We are constantly, surrounded by suggestive influences. If we study them and become aware of them, then we are in a better position to “choose” which ones we want to influence us. Lozanov maintains that a suggestopedic teacher spends most of the time de-suggesting the students, i.e., freeing them from any nonfacilitating influences from their past. From birth on we are influenced by parents, friends, teachers, society, the media, the weather, the food we eat and the political environment in which we live.
SUGGESTOPEDIA is the study of these suggestive factors in a learning situation.

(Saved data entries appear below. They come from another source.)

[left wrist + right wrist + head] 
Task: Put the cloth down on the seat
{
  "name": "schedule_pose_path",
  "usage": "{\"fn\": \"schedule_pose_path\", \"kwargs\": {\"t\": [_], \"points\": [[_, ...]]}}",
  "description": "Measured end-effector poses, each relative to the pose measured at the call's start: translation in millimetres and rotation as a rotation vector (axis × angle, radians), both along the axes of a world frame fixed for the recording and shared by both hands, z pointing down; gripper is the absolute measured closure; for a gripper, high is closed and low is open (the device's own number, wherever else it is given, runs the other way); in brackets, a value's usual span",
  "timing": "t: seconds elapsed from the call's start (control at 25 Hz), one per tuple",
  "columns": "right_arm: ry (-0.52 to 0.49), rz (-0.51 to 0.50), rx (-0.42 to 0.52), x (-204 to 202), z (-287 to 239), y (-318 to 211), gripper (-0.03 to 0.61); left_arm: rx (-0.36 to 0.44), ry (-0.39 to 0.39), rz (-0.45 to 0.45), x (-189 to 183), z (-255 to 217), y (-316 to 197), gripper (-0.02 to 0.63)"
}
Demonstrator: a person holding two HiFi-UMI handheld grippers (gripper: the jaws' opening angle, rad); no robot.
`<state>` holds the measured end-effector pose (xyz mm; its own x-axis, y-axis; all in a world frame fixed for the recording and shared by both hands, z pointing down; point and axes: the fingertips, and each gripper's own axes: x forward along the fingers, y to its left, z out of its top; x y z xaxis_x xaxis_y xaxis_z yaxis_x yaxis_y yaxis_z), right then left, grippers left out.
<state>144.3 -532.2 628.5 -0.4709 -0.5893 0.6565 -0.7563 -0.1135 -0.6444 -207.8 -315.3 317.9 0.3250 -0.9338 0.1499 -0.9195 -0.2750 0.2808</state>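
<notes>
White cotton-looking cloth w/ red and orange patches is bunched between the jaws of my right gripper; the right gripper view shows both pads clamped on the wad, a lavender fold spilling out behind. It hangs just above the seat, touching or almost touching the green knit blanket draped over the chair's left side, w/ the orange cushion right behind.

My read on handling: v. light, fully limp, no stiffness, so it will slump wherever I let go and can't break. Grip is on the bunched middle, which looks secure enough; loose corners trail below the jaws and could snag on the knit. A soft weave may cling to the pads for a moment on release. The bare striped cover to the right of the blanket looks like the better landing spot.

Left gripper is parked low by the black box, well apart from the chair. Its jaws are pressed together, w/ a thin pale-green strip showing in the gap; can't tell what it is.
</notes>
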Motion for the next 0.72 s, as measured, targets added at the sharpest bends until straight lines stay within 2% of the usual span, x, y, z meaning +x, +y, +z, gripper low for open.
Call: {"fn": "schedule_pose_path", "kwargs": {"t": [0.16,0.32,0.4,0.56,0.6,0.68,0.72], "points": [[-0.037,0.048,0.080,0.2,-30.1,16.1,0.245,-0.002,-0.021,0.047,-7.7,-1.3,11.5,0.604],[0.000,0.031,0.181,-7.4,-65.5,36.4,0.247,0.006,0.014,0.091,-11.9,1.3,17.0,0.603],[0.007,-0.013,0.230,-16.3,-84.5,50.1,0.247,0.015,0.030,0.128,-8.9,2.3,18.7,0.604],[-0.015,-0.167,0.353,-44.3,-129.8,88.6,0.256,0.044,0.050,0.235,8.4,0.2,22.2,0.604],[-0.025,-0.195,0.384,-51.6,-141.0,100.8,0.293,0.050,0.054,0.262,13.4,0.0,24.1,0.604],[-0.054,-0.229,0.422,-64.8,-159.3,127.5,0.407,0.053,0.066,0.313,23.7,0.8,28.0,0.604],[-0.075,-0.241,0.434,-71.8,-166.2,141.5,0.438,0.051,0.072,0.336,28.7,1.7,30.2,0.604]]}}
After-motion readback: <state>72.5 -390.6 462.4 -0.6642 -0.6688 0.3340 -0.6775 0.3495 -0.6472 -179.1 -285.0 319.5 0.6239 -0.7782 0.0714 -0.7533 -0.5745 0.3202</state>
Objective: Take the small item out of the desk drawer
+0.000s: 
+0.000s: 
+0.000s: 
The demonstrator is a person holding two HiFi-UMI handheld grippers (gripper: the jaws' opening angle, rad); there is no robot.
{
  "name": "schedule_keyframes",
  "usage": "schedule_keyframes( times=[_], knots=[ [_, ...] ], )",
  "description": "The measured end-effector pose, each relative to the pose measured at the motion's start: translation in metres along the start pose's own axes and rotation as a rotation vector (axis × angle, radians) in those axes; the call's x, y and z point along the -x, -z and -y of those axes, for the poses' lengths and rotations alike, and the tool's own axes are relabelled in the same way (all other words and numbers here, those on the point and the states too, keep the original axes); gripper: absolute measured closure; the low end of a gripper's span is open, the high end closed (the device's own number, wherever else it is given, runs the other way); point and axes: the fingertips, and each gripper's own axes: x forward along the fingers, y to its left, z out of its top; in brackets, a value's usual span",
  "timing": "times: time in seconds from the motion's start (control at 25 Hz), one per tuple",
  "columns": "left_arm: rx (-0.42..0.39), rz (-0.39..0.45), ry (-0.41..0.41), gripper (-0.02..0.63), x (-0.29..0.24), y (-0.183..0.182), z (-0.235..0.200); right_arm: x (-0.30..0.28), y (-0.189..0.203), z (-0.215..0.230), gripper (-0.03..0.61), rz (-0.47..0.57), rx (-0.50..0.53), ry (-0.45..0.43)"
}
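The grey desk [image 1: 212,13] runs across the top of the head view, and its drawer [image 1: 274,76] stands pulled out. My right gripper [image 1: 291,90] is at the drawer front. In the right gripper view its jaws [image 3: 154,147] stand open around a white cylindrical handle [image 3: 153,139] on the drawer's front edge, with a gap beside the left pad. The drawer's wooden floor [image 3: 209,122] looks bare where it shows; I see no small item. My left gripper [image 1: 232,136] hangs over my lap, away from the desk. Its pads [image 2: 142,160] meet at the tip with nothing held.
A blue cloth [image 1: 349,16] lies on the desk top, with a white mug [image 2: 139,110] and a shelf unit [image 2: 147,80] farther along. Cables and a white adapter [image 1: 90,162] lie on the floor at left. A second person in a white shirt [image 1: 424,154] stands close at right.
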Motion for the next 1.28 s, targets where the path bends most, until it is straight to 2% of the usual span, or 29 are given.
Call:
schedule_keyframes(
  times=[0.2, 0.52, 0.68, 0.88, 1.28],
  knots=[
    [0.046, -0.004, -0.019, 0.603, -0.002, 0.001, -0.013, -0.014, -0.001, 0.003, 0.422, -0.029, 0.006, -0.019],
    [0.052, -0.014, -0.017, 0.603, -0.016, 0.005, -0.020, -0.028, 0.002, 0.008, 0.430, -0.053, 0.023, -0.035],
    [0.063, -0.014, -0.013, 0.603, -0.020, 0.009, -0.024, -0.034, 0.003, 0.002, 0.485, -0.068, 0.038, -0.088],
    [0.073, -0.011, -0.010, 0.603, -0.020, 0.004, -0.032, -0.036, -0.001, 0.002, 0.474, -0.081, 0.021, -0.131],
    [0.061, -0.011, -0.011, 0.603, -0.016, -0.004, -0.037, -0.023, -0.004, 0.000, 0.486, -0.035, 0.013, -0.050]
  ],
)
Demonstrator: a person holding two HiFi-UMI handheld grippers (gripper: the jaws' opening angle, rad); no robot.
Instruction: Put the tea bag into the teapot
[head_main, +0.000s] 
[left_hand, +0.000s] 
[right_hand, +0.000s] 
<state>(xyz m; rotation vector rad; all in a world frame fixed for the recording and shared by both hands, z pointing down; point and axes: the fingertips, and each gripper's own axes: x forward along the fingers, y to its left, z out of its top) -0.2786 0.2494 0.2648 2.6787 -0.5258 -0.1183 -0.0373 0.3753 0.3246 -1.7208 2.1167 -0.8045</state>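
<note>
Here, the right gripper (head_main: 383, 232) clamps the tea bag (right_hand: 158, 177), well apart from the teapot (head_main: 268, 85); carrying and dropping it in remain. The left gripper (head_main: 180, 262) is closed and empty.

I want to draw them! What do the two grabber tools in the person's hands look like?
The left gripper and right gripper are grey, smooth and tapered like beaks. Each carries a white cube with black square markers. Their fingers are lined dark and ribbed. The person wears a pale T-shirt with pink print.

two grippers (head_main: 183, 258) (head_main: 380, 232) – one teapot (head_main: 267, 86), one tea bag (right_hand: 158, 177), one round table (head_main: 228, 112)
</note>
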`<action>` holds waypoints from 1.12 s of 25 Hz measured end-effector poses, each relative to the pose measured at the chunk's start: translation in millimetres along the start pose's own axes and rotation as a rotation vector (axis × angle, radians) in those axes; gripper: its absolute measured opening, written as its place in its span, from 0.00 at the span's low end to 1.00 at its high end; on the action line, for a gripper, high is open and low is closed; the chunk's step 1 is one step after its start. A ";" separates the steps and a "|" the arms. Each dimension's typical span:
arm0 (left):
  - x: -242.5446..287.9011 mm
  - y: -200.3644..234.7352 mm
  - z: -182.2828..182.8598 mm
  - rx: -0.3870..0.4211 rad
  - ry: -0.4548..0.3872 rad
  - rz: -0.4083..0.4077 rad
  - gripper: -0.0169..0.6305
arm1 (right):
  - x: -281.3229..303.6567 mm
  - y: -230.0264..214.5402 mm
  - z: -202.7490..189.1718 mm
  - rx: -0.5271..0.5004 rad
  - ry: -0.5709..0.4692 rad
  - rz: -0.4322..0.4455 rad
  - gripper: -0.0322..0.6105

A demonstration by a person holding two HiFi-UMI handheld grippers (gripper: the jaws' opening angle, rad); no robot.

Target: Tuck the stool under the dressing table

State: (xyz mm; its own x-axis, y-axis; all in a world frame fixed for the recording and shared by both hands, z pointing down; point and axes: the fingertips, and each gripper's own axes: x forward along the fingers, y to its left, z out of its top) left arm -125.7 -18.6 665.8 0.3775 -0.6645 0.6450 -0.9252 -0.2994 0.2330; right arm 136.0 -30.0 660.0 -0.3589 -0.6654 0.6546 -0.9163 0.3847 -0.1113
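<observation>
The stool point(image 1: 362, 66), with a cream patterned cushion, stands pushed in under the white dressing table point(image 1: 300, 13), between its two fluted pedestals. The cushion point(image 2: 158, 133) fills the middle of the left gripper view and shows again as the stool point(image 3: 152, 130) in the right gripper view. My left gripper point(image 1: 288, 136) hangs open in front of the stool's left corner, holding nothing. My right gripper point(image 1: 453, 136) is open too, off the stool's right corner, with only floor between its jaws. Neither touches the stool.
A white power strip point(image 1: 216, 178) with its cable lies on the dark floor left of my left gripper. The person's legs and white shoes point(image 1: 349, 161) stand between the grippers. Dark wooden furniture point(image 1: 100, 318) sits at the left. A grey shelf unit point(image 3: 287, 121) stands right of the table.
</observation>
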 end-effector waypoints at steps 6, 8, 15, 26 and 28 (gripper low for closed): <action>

It is an approach to education whose primary objective is to tap the extraordinary reserve capacities we all possess but rarely if ever use. This method utilises techniques from many sources of research into how best we can learn. The Bulgarian scientist, Dr. Georgi Lozanov, for example, has demonstrated that through a carefully “orchestrated” learning environment including most importantly a specially-trained teacher, the learning process can be accelerated by a factor of three to ten times enjoyably. Such results are possible through the proper use of suggestion. The suggestive-desuggestive process allows students to go beyond previously held beliefs and self-limiting concepts concerning the learning process and learn great quantities of material with ease and enjoyment.
Sources, History, Initial Results
The artful use of suggestion as a means of facilitating the learning and communication process is, of course, and has always been, a part of nearly all effective teaching and persuasive communication. Not until the past twenty years, however, has the phenomenon of suggestion begun to be methodically researched and tested as to how it can and does affect learning. At the centre of these developments is the work of Lozanov. For more than 20 years he has been experimenting with accellerative approaches to learning, has founded the Institute of Suggestology in Sofia, Bulgaria and has authored the book: Suggestology and the Outlines or Suggestopedia (Gordon and Breach, New York, 1997).
In his early research Lozanov investigated individual cases of extraordinary learning capacities etc., and theorised that such capacities were learnable and teachable. He experimented with a wide range of techniques drawn from both traditional and esoteric sources, including hypnosis and yoga, and was able to accelerate the learning process quite dramatically.
Well aware that methods directly involving yoga and hypnosis were not generally applicable or acceptable, he continued seeking universally acceptable means to tap the vast mental reserve capacities of the human mind we all have but which are rarely used. Suggestion proved to be the key.
Applications in the public schools have been impressive: eighteen schools in Bulgaria offered all subjects under Lozano’s supervision, and the results have been that children have learned the same amount of material as in control groups in less than half the time and with more enjoyment and less stress.